Raw data

╭──

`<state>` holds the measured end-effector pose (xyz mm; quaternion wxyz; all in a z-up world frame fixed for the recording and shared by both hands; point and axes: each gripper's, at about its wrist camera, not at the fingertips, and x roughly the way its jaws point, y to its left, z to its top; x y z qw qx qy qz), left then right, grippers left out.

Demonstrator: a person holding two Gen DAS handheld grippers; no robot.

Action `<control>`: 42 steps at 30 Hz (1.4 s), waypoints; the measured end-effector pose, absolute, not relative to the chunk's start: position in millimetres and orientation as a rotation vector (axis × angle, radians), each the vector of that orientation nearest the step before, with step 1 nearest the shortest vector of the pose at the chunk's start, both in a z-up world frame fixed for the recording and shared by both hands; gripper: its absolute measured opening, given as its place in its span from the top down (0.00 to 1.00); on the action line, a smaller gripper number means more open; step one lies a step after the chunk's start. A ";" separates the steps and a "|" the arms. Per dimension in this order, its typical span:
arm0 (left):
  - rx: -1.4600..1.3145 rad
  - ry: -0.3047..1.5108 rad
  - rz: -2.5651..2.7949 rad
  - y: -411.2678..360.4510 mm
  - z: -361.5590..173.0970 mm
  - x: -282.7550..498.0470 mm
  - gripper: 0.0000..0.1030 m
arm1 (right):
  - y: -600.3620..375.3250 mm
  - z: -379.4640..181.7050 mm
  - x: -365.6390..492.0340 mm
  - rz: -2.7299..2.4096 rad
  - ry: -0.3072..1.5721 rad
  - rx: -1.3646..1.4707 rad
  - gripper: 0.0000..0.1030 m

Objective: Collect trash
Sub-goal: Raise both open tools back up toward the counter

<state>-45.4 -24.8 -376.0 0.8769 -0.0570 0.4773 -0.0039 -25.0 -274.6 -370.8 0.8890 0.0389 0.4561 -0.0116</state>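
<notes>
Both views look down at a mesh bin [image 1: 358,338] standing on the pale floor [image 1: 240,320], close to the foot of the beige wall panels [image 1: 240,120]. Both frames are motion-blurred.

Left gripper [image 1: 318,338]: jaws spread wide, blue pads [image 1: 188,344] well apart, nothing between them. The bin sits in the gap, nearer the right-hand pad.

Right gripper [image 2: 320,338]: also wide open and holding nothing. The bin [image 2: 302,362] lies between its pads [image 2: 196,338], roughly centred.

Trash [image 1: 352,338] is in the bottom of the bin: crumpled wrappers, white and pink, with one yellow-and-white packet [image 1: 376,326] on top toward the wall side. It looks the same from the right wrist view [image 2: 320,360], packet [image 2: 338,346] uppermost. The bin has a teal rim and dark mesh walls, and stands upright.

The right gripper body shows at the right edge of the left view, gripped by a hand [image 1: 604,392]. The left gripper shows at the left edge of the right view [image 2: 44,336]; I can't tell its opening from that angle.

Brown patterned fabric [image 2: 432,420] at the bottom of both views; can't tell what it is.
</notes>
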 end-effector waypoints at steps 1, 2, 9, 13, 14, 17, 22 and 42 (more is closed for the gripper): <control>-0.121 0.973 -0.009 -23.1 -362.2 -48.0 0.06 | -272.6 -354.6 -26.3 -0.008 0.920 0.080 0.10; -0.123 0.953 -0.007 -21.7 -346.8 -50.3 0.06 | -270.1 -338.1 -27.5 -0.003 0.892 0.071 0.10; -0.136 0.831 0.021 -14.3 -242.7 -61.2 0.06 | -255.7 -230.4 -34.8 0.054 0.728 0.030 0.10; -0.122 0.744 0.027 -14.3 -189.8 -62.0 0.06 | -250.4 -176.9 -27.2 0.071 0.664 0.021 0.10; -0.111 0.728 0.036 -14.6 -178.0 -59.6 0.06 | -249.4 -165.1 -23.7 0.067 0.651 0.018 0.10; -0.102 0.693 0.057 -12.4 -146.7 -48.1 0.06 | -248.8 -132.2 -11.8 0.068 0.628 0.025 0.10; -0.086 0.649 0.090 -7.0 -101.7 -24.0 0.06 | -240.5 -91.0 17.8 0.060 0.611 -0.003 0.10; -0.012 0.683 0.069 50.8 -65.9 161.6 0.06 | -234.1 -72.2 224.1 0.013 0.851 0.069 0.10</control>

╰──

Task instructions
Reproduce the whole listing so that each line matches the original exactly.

Written solution
`<state>` holds the measured end-effector pose (xyz mm; quaternion wxyz; all in a z-up world frame fixed for the recording and shared by both hands; point and axes: each gripper's, at about its wrist camera, not at the fingertips, and x roughly the way its jaws point, y to its left, z to its top; x y z qw qx qy qz), left then right, grippers left out.

Demonstrator: a person holding two Gen DAS handheld grippers; no robot.

Action `<control>`: 42 steps at 30 Hz (1.4 s), waypoints; the measured end-effector pose, absolute, not relative to the chunk's start: position in millimetres and orientation as a rotation vector (axis × angle, radians), each the vector of that orientation nearest the step before, with step 1 nearest the shortest vector of the pose at the chunk's start, both in a z-up world frame fixed for the recording and shared by both hands; gripper: its absolute measured opening, given as its place in its span from the top down (0.00 to 1.00); on the action line, a smaller gripper number means more open; step one lies a step after the chunk's start. A ";" separates the steps and a "|" the arms. Per dimension in this order, its typical span:
arm0 (left):
  - rx: -1.4600..1.3145 rad
  - ry: -0.3047..1.5108 rad
  - rz: -2.5651..2.7949 rad
  - y: -411.2678..360.4510 mm
  - z: -361.5590..173.0970 mm
  - x: -282.7550..498.0470 mm
  - gripper: 0.0000..0.1030 m
arm1 (right):
  - y: -600.3620..375.3250 mm
  - z: -379.4640..181.7050 mm
  - x: -365.6390..492.0340 mm
  - rz: -2.7299..2.4096 rad
  - ry: -0.3072..1.5721 rad
  - rx: -1.3646..1.4707 rad
  - gripper: 0.0000..0.1030 m

Objective: Collect trash
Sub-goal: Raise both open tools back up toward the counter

<state>-45.4 -24.8 -376.0 0.8769 -0.0570 0.4773 -0.0039 -25.0 -274.6 -370.8 0.8890 0.0389 0.4561 -0.0116</state>
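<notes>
Both views look down at a mesh bin [image 1: 358,338] standing on the pale floor [image 1: 240,320], close to the foot of the beige wall panels [image 1: 240,120]. Both frames are motion-blurred.

Left gripper [image 1: 318,338]: jaws spread wide, blue pads [image 1: 188,344] well apart, nothing between them. The bin sits in the gap, nearer the right-hand pad.

Right gripper [image 2: 320,338]: also wide open and holding nothing. The bin [image 2: 302,362] lies between its pads [image 2: 196,338], roughly centred.

Trash [image 1: 352,338] is in the bottom of the bin: crumpled wrappers, white and pink, with one yellow-and-white packet [image 1: 376,326] on top toward the wall side. It looks the same from the right wrist view [image 2: 320,360], packet [image 2: 338,346] uppermost. The bin has a teal rim and dark mesh walls, and stands upright.

The right gripper body shows at the right edge of the left view, gripped by a hand [image 1: 604,392]. The left gripper shows at the left edge of the right view [image 2: 44,336]; I can't tell its opening from that angle.

Brown patterned fabric [image 2: 432,420] at the bottom of both views; can't tell what it is.
</notes>
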 end-effector waypoints at steps 1, 2, 9, 13, 14, 17, 22 and 42 (more is closed for the gripper): <control>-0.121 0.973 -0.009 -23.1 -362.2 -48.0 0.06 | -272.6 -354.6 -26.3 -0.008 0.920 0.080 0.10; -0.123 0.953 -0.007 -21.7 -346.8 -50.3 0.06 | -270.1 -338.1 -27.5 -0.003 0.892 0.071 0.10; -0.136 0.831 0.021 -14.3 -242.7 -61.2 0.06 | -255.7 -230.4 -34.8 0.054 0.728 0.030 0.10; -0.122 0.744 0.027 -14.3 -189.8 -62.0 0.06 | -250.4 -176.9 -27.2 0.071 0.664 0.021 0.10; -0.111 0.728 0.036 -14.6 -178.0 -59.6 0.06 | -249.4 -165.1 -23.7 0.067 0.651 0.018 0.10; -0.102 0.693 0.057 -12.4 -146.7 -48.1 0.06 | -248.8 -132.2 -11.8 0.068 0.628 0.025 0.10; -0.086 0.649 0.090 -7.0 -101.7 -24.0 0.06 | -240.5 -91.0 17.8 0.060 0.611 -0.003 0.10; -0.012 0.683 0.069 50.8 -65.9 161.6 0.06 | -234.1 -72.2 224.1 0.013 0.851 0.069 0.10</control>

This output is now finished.